The FEIE does apply to income from US employers, as long as the work is performed in a foreign country. The employer’s location doesn’t matter — what matters is where you physically sit when doing the work. However, make sure your employer is comfortable with the arrangement and aware of any tax treaty implications.
Final Thoughts
The FEIE is one of the most valuable tax tools available to US citizens living abroad, potentially saving you $20,000–$35,000+ per year in federal income tax. But it’s not a silver bullet — self-employment tax remains a significant burden for freelancers, and the reporting requirements (FBAR, FATCA, Form 2555) are non-trivial.

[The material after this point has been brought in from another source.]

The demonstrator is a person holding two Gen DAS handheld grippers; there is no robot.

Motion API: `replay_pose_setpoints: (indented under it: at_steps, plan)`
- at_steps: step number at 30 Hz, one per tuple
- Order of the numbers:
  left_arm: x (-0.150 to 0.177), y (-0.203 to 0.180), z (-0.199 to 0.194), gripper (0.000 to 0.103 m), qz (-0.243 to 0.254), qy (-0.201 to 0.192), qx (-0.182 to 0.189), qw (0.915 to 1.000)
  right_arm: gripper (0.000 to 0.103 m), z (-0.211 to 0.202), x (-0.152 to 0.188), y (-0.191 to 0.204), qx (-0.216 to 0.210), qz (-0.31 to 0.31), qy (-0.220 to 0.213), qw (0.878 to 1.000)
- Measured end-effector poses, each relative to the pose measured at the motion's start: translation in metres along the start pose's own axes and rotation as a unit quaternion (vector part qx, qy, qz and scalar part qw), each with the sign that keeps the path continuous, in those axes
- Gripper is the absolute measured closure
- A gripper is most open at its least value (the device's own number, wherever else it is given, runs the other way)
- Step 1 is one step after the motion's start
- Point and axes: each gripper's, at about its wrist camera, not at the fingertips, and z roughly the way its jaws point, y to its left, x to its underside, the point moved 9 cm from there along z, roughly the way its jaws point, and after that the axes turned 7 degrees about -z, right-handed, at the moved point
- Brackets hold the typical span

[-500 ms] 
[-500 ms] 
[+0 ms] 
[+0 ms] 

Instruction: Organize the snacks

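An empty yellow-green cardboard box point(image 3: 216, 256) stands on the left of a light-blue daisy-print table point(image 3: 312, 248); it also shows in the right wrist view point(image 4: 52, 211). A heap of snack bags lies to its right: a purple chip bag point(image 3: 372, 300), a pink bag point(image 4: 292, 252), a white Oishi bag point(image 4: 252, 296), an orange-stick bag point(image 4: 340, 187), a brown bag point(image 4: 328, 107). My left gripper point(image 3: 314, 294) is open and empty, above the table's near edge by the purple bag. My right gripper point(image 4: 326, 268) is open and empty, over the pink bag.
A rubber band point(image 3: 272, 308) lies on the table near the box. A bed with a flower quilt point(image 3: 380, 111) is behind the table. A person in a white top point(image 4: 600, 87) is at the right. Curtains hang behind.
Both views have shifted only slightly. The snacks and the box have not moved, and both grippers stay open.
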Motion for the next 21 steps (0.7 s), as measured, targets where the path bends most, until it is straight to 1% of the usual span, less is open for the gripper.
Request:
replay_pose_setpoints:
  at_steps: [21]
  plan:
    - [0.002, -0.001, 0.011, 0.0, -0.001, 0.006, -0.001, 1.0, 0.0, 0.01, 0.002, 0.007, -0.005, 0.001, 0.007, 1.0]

The key to maximizing your tax efficiency as a US expat is understanding how the FEIE interacts with other tools: double taxation treaties, Foreign Tax Credits, S-Corp elections, and your choice of nomad visa destination.
Start by calculating your estimated tax burden using our Tax Calculator, and if your situation involves self-employment income above $100,000 or multiple countries, consider consulting a US expat tax specialist. The cost of professional advice is almost always less than the cost of getting it wrong with the IRS.